The terms of the August 2003 lease agreement between The Crown Estate and HRH the Duke of
York prevent him from gaining financially from any increase in the value of the property, as the
freehold rests with The Crown Estate and the leasehold cannot be assigned to anyone else except
to his widow or his two daughters (or a trust established solely for their benefit). As part of the
lease agreement, HRH the Duke of York is required to undertake substantial refurbishment work
which must be completed within the first two years. The work to be undertaken by HRH the
Duke of York is outlined in a schedule to the lease agreement and it gives an estimated cost of
that work as being £7.5 million at September 2002 prices, exclusive of VAT. The Crown Estate
has told us that it estimates that the agreed programme of work is now 95 per cent complete.

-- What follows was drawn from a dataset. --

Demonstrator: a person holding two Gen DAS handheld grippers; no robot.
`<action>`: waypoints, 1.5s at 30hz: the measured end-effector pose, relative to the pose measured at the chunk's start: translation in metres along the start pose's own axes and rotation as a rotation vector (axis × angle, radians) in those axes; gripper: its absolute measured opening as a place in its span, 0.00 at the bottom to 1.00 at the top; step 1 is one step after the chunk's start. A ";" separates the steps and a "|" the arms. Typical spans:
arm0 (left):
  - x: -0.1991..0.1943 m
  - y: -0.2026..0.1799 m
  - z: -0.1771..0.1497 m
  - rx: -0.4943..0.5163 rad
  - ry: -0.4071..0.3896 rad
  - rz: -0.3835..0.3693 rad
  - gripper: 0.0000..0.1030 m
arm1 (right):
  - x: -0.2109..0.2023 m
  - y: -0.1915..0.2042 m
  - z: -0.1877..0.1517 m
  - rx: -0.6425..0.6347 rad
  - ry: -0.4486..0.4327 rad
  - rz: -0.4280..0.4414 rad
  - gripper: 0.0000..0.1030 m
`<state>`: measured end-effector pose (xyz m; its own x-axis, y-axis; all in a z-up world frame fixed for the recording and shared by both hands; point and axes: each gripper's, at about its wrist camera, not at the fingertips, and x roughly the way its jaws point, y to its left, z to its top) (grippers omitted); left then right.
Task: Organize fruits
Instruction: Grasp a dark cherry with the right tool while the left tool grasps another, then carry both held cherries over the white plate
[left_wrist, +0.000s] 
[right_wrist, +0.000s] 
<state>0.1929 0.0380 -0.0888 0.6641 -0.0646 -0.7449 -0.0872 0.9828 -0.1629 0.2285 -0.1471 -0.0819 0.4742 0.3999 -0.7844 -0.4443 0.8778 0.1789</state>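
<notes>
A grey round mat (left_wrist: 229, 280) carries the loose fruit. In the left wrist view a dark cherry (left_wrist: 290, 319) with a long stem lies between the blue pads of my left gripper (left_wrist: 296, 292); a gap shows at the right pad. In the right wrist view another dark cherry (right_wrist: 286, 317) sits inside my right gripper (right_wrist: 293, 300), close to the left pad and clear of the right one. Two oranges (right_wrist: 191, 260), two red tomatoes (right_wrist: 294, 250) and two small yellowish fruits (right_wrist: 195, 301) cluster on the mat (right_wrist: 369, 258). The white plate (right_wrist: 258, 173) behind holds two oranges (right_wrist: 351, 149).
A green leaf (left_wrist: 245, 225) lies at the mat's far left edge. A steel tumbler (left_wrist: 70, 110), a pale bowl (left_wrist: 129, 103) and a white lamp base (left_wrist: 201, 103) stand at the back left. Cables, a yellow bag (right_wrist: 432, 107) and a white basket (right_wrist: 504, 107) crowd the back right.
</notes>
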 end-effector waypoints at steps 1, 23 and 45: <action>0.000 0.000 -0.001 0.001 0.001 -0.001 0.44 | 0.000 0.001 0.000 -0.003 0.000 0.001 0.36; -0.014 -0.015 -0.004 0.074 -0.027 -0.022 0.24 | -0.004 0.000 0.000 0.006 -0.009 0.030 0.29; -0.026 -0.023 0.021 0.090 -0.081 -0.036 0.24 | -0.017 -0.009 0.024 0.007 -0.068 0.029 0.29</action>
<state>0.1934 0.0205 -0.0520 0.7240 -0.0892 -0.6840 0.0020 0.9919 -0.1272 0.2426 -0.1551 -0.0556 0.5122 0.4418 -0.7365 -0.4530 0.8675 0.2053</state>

Should HRH the Duke of York wish to terminate the lease, the property would then revert to The
Crown Estate. The Crown Estate may then be required to pay him compensation in respect of the
refurbishment costs incurred. The maximum compensation of just under £7 million is subject to
annual reductions over the first 25 years of the term of the lease, so that at the end of that period,
there is nil compensation payable.
After a process of negotiation, HRH the Duke of York secured the 75-year lease for a one-off
premium payment of £1 million to The Crown Estate, as landlord. In coming to the arrangement
with HRH the Duke of York, The Crown Estate appointed an agent to review the options
available in respect of Royal Lodge; to provide a valuation of the property; and to advise on the
expected annual rental value after completion of the estimated refurbishment. The Crown Estate
estimated that the necessary refurbishment of the property would cost at least £5 million. The
agents advised that HRH the Duke of York should pay a premium of £1 million and could be
given the option to buy out the annual rental for an additional £2.5 million payment. Once HRH
the Duke of York made his commitment to spend £7.5 million on refurbishment, the final
settlement was reduced, on the basis of professional advice, to the £1 million premium. We have
been told by The Crown Estate that the full costs of refurbishment have exceeded the £7.5 million
commitment.
The £1 million premium payment was determined by The Crown Estate’s agents using an
assumption of £5 million refurbishment costs; a 5 per cent return for The Crown Estate; and a
minimum notional rental sum of £260,000, as agreed in December 2002 by agents acting on
behalf of both HRH the Duke of York and The Crown Estate.
The Crown Estate’s internal Investment Appraisal Committee considered the terms for letting
Royal Lodge. The Committee approved the lease deal in principle, based on an outline proposal,
and then approved the lease arrangement in March 2003. The Main Board of The Crown Estate
was kept informed about the emerging lease agreement throughout the process.
Owing to the nature of this transaction, and the importance of being secure in their judgement,
The Crown Estate appointed a second independent agent to assess the details of the lease deal.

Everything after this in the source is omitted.